Sunday, June 09, 2019

The Birth of Colour

It was Colin Baker's birthday yesterday so I watched The Ultimate Foe, his final serial as the Doctor. Perhaps more interesting for the behind the scenes drama, it certainly doesn't feel like a final episode for an incarnation of the Doctor, and Colin Baker infamously refused to return for the regeneration scene of the following serial. But as much as The Ultimate Foe really is an ultimate mess, there are elements I really like about it.

Depending on how it's packaged, you might also encounter this two part serial as the last two parts of a fourteen part serial called The Trial of a Time Lord, and it does close-off a season long story arc about the Doctor being on trial on a Time Lord space station. His prosecutor is the mysterious Valeyard (Michael Jayston), who is revealed in Part 1 of The Ultimate Foe to be a future incarnation of the Doctor, from some time between his Twelfth and final incarnation.

Considering Time Lords are supposed to be able to regenerate only twelve times, it's a good thing the Eleventh Doctor was given more regenerations. Now this choice of words makes more sense—they're spoken by the Master (Anthony Ainley), by the way, who appears suddenly on the courtroom viewscreen as a surprising voice in the Doctor's defence.

And here's another thing in classic Who made better by modern Who. The Master's incarnation as Missy makes sense out of all the old pointlessly complicated machinations of the Master. Really, it makes no sense for the Master to reduce the Doctor to a catatonic state in order to trick the Valeyard so that one day the Master has the pleasure of killing the Doctor himself. It makes much more sense that this is some kind of long, ongoing flirtation.

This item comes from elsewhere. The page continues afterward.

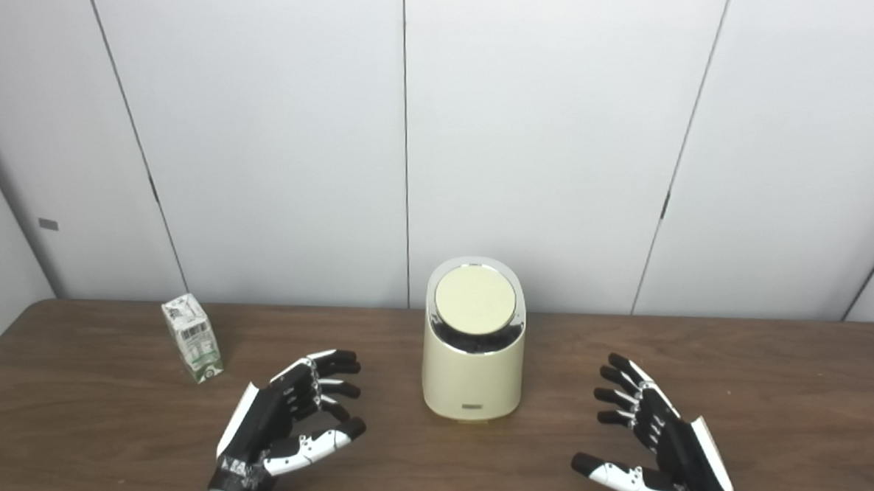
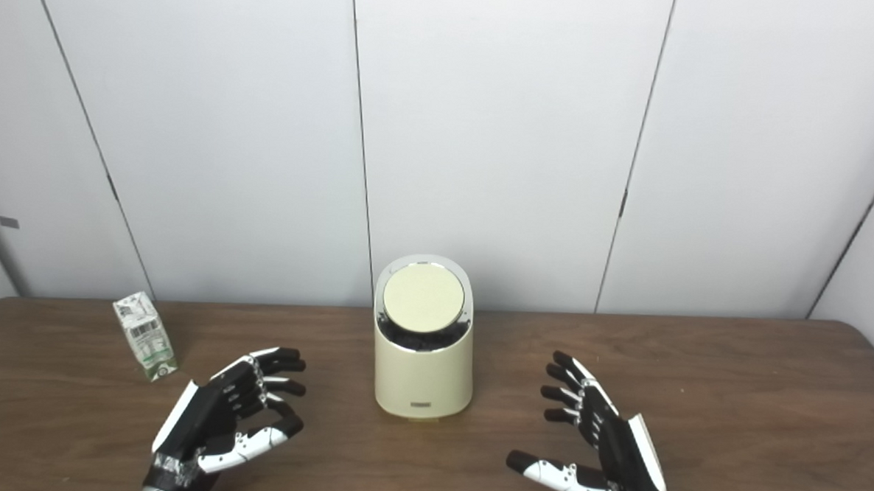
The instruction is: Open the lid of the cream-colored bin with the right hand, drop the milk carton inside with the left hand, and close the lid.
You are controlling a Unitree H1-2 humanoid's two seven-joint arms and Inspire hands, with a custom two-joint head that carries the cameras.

The three way struggle between the Master, the Valeyard, and the Doctor which occurs in the Matrix--a computer simulated world that holds the archive of the Time Lords--seems to be set in the grimy back alleys of Victorian London. Robert Holmes' original script apparently included a subplot about Jack the Ripper. Holmes died before he was able to complete the second episode script and John Nathan-Turner, script editor at the time, apparently was not abashed by circumstances enough to refrain from editing out significant portions of the late writer's script. This despite Holmes being regarded one of the best writers in the series' history, going back to the Second Doctor era. But it sounds like the air of panic surrounding the show's failing ratings at the time prompted aggressive bureaucracy. Which may be why the second episode, ultimately written by Pip and Jane Baker, spends so much time ragging on bureaucracy.

The Doctor and his reluctant ally Glitz (Tony Selby), in attempting to meet with someone who is presumably the Valeyard, are continually frustrated by a series of identical Dickensian clerks named Popplewick (Geoffrey Hughes). Glitz, by the way, is one of the best things to come out of the Sixth Doctor era, and I love how the Doctor decides he's the perfect person to pull along with him into the Matrix. An intergalactic burglar introduced at the beginning of the season in another story by Robert Holmes, Glitz would later appear again in the Seventh Doctor era. Selby's performance is a delight--he would've been a much better companion than Mel (Bonnie Langford). When she inexplicably turned up in the courtroom and trumpeted her own trustworthiness in the flat tone of a five year old at a spelling bee, even now I automatically thought, "Really? This is really going to be a companion?" I didn't feel satisfied until I learned later that Langford was already well known for being on another series before Doctor Who. That explained a lot. I do still like the confusing way Mel is introduced, though. I'm still not sure how much of it was intended by the writers or just a result of the general chaos behind the scenes--how the Doctor first sees her in footage from his future in Terror of the Vervoids and then meets up with her in The Ultimate Foe at a point in her timeline after she's met him.

As for the birthday boy himself--what else can I say about Colin Baker? I do like the bit where he pretends to submit to his fate when the court seems to find him guilty of genocide. It's one of those moments where the Doctor really demonstrates his cleverness and Baker pulls it off.